== WHAT NEEDS TO BE DONE ==
All lines from the one with "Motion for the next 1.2" through the end of the records below are to be given again exactly, and nothing else.

[Saved entries]
|---|

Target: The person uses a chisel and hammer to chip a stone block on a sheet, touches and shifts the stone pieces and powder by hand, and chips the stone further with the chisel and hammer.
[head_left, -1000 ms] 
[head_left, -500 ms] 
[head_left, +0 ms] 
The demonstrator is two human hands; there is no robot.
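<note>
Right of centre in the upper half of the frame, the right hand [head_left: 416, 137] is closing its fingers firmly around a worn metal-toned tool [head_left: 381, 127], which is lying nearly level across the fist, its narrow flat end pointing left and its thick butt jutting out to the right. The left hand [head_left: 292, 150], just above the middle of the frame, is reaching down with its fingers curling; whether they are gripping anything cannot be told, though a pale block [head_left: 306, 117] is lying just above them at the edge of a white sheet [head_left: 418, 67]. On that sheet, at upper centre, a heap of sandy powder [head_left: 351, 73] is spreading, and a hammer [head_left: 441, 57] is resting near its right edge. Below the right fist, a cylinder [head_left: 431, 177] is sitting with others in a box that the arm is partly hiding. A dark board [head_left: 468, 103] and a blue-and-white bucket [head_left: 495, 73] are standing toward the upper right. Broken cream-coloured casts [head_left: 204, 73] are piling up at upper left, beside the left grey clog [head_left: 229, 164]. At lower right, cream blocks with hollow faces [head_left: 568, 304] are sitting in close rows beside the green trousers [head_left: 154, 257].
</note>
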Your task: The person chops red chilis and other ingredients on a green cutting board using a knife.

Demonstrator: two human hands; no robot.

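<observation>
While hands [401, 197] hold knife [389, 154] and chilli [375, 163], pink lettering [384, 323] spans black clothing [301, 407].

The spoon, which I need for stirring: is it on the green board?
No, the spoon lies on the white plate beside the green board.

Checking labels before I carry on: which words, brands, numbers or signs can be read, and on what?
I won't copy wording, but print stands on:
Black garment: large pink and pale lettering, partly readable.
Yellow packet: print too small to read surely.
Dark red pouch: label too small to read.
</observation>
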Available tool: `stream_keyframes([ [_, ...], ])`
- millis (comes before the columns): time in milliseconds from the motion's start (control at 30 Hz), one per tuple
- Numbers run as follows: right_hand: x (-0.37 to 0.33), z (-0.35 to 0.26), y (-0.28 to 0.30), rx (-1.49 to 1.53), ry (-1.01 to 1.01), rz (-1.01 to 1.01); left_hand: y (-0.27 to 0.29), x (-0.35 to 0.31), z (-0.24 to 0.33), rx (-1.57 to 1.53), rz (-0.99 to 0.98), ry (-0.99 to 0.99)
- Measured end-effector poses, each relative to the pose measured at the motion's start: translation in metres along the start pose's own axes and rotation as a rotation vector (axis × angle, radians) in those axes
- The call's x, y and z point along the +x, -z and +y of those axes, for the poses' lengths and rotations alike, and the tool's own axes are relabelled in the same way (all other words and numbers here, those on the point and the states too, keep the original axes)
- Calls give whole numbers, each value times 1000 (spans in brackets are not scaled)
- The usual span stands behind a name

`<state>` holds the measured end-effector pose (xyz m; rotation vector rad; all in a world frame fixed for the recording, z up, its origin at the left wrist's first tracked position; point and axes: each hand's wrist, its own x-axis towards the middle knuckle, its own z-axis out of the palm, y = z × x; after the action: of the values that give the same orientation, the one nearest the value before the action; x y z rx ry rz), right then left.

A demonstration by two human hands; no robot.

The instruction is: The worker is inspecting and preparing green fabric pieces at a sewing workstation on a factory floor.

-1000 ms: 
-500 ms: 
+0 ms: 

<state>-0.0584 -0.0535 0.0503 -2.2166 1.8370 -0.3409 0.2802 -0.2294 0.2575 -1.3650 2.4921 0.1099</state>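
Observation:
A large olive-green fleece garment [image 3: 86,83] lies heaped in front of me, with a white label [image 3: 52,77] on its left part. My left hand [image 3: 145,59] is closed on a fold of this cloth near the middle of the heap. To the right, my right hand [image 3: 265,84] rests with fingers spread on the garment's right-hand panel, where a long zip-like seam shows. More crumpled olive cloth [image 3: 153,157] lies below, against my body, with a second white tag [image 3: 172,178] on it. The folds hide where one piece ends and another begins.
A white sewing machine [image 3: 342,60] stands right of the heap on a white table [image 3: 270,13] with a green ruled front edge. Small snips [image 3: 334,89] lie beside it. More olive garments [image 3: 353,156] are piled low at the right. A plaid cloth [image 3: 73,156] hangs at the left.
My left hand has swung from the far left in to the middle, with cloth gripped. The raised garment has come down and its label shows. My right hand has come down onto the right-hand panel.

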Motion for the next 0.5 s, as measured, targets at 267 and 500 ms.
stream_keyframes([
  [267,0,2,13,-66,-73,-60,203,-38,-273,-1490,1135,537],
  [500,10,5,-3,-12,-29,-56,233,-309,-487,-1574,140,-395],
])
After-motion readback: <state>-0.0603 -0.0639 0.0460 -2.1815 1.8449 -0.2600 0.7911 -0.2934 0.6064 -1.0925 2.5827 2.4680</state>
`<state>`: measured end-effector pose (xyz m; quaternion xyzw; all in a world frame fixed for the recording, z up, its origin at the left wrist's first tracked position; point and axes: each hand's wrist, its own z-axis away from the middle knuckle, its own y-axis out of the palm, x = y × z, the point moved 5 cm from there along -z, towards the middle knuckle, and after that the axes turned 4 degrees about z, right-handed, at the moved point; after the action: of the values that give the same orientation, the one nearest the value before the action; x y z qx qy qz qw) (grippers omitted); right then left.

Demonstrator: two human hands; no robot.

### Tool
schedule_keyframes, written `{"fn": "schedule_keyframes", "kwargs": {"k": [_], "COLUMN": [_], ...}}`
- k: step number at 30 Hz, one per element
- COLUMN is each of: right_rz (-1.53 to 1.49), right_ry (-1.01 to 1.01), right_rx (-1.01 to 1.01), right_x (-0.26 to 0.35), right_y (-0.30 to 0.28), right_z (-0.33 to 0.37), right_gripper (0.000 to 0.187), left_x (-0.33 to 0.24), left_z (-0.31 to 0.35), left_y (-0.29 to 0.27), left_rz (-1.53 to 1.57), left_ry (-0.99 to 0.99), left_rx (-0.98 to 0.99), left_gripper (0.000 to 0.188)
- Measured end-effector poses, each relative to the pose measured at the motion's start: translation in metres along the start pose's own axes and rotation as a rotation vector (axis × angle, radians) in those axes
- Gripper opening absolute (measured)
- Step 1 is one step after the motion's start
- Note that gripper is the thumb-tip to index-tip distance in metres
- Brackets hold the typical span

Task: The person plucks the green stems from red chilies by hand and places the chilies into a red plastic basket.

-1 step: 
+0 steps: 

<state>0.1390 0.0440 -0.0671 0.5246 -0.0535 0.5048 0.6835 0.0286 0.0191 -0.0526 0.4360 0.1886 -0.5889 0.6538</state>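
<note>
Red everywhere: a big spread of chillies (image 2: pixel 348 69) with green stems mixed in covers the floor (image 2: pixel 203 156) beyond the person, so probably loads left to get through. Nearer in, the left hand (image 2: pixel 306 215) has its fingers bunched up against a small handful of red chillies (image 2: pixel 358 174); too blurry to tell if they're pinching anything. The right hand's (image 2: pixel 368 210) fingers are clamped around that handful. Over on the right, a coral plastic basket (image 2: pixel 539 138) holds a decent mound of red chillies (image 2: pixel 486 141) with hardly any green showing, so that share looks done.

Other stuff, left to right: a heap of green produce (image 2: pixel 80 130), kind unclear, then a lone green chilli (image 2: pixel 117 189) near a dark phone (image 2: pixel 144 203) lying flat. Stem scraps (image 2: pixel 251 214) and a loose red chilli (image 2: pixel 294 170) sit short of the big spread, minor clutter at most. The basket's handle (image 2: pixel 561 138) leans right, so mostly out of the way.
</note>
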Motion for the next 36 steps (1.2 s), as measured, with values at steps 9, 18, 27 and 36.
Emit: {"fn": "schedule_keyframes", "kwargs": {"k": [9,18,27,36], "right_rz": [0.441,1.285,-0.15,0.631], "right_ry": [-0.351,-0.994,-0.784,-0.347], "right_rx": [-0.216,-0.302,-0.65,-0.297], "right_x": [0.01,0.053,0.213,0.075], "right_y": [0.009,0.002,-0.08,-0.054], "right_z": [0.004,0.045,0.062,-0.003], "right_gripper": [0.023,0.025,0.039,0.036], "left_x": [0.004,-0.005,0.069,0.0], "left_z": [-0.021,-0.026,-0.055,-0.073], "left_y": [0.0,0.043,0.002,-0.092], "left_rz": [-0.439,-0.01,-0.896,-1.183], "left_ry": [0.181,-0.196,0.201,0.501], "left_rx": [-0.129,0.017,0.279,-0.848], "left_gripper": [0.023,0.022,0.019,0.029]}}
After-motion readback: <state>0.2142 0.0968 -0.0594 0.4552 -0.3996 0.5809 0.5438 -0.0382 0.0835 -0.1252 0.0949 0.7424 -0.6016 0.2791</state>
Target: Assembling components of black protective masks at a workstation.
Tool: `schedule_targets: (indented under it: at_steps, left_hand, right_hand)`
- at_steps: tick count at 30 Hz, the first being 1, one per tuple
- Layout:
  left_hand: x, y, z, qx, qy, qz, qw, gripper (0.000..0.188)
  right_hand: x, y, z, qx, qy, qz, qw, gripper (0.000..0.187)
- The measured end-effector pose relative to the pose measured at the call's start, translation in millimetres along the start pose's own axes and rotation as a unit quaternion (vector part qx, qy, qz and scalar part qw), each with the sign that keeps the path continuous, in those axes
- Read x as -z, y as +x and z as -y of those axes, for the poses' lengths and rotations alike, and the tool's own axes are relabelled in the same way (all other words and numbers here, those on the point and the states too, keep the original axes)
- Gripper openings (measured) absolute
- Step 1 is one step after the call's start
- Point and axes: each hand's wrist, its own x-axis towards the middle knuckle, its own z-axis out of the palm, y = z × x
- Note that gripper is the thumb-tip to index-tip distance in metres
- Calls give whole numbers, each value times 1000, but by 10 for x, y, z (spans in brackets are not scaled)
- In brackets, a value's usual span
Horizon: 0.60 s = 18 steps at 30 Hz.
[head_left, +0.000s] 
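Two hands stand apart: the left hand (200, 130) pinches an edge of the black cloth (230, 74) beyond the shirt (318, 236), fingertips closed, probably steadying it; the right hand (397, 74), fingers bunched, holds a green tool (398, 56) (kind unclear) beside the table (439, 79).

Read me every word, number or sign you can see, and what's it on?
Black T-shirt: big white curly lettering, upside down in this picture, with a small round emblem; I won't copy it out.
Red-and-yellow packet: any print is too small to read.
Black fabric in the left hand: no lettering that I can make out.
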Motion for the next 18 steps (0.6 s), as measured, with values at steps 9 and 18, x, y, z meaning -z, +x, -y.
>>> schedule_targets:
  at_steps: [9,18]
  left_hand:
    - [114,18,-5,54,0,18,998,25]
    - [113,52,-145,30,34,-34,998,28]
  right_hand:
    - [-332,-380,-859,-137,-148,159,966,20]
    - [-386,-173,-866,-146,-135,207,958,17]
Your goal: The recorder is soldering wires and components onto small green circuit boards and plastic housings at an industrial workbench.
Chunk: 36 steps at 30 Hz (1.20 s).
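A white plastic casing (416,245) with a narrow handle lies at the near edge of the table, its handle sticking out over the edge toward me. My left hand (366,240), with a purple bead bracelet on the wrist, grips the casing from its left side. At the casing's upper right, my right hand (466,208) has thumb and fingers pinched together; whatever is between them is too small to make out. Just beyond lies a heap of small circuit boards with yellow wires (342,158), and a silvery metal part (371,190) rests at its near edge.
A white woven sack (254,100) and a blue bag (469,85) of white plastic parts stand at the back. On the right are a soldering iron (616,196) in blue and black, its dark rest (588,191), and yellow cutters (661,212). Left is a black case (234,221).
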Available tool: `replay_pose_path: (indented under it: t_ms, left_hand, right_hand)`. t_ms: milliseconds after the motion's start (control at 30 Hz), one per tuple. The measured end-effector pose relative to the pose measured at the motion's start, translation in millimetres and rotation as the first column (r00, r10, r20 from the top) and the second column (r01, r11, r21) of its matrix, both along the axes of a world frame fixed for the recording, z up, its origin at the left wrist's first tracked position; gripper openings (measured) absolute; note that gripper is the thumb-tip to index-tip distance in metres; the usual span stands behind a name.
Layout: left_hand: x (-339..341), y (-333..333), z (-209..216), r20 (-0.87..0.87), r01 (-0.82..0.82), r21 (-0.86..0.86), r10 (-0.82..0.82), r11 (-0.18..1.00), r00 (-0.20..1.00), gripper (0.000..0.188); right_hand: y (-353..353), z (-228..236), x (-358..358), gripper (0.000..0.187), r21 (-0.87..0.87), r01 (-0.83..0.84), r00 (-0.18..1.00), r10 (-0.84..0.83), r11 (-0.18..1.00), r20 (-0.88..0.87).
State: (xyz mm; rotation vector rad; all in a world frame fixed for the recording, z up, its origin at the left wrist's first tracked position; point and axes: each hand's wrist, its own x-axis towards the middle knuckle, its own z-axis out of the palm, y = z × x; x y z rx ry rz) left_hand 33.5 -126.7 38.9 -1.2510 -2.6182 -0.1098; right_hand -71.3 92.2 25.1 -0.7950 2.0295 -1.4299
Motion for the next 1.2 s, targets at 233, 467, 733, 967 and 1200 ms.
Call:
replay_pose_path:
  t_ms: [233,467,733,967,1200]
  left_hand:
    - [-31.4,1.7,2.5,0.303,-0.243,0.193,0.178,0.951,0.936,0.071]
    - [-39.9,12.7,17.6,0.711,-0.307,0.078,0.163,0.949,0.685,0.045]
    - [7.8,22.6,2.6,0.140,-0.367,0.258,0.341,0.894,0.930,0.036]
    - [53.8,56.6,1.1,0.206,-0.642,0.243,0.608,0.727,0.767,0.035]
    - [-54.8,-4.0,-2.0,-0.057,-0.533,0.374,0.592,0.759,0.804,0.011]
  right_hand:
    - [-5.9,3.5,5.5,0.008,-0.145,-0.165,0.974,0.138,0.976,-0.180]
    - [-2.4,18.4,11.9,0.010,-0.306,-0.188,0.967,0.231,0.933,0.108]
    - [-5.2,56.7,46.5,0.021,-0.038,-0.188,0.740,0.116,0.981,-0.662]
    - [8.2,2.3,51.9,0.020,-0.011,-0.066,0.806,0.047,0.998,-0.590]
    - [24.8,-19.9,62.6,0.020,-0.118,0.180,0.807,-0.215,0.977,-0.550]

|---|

== TASK ANSWER ==
Motion for the next 1.2 s, targets at 233, 467, 733, 967 and 1200 ms.
Call:
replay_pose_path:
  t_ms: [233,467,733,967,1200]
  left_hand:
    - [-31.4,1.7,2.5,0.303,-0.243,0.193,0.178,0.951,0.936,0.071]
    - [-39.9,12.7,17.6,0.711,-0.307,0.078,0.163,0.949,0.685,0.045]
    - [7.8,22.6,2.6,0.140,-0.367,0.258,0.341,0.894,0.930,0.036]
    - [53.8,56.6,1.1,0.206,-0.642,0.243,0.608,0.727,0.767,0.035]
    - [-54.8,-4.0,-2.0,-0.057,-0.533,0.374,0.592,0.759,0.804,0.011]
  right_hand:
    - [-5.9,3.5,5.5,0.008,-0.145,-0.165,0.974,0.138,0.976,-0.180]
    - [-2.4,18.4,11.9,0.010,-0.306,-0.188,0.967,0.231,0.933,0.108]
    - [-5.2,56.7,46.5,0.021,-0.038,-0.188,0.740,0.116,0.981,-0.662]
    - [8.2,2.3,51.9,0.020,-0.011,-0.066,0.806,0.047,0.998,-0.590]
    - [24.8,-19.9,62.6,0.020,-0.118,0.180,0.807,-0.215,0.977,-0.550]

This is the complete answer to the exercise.